ACTIVITY: Within the listing below, please copy exactly the lines between the line holding "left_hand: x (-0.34" and the line holding "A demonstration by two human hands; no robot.", inclusive.

DATASET EXTRACT:
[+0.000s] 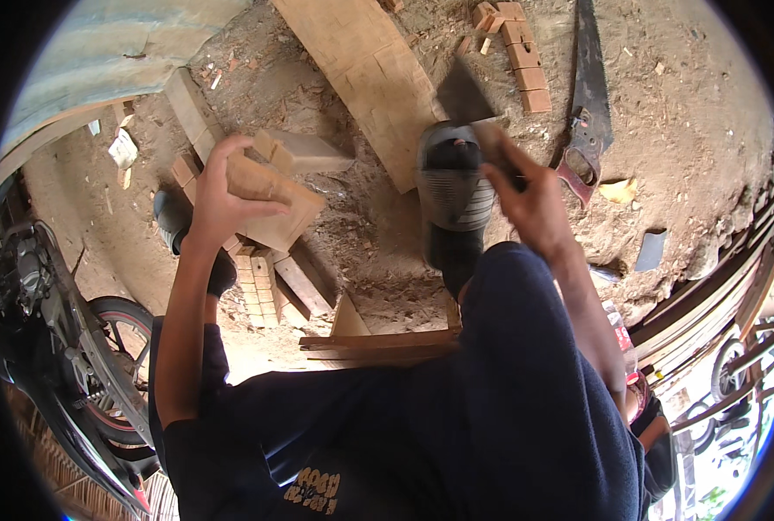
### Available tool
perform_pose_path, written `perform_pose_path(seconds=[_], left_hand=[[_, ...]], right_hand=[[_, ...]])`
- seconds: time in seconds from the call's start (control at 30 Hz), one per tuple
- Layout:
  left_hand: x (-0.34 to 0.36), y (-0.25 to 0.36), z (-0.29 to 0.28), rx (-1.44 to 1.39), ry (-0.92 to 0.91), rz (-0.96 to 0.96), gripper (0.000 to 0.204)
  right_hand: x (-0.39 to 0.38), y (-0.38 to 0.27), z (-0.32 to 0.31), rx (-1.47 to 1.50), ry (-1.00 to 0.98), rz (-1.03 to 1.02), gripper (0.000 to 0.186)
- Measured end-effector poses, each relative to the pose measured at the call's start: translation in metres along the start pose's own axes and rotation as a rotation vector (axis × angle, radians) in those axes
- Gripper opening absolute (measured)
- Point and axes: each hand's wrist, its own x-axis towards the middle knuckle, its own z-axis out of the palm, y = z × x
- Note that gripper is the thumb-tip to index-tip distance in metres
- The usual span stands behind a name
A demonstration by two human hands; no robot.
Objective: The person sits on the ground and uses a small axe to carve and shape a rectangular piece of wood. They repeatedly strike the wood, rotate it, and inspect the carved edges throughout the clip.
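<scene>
My left hand grips a pale wooden block, thumb across its top face and fingers around the far side. Just behind it lies another cut wood piece. In my right hand is a hand tool with a dark flat blade, its handle enclosed by the fingers; the blade is slightly blurred and I cannot tell its exact kind. That blade is raised beyond my sandalled right foot, near the edge of a wide wooden board.
A handsaw lies on the dirt at right. Beside it runs a row of wooden blocks. More small blocks stand below my left hand. A motorcycle is at left; stacked planks lie at right.
</scene>
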Motion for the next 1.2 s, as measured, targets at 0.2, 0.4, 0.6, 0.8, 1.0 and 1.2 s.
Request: perform_pose_path(seconds=[0.2,0.4,0.6,0.8,1.0,1.2], left_hand=[[-0.010,0.001,-0.012,0.045,0.060,0.136,0.082],[-0.003,0.033,-0.002,-0.052,0.112,0.124,0.078],[0.008,0.064,0.002,-0.159,0.078,0.243,0.077],[0.020,0.074,0.014,-0.274,0.015,0.343,0.067],[0.021,0.071,0.036,-0.414,0.188,0.374,0.066],[0.016,0.090,0.043,-0.504,0.294,0.282,0.064]], right_hand=[[-0.003,0.073,-0.022,0.319,0.109,0.244,0.040],[0.000,0.087,-0.013,0.041,0.166,0.197,0.037],[0.005,0.045,-0.018,-0.488,0.130,0.205,0.046],[-0.003,-0.031,-0.020,-0.075,-0.012,0.066,0.049],[-0.005,-0.098,0.010,0.240,-0.557,-0.251,0.054],[-0.013,-0.099,0.033,0.133,-0.069,-0.548,0.045]])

WRITTEN SOLUTION:
  left_hand: x (-0.34 to 0.36), y (-0.25 to 0.36), z (-0.29 to 0.28), rx (-1.44 to 1.39), ry (-0.92 to 0.91), rz (-0.96 to 0.96), gripper (0.000 to 0.204)
  right_hand: x (-0.39 to 0.38), y (-0.38 to 0.27), z (-0.32 to 0.31), rx (-1.47 to 1.50), ry (-1.00 to 0.98), rz (-1.03 to 1.02), gripper (0.000 to 0.186)
- Measured end-effector poses, each relative to the pose measured at the call's start: translation in metres along the start pose's own axes and rotation as a rotation vector (axis × angle, radians) in those axes
- Gripper opening absolute (measured)
- Point and axes: each hand's wrist, its own x-axis towards the middle knuckle, its own z-axis out of the palm, y = z × x
- Note that gripper is the thumb-tip to index-tip distance in metres
- The usual span stands behind a name
A demonstration by two human hands; no robot.

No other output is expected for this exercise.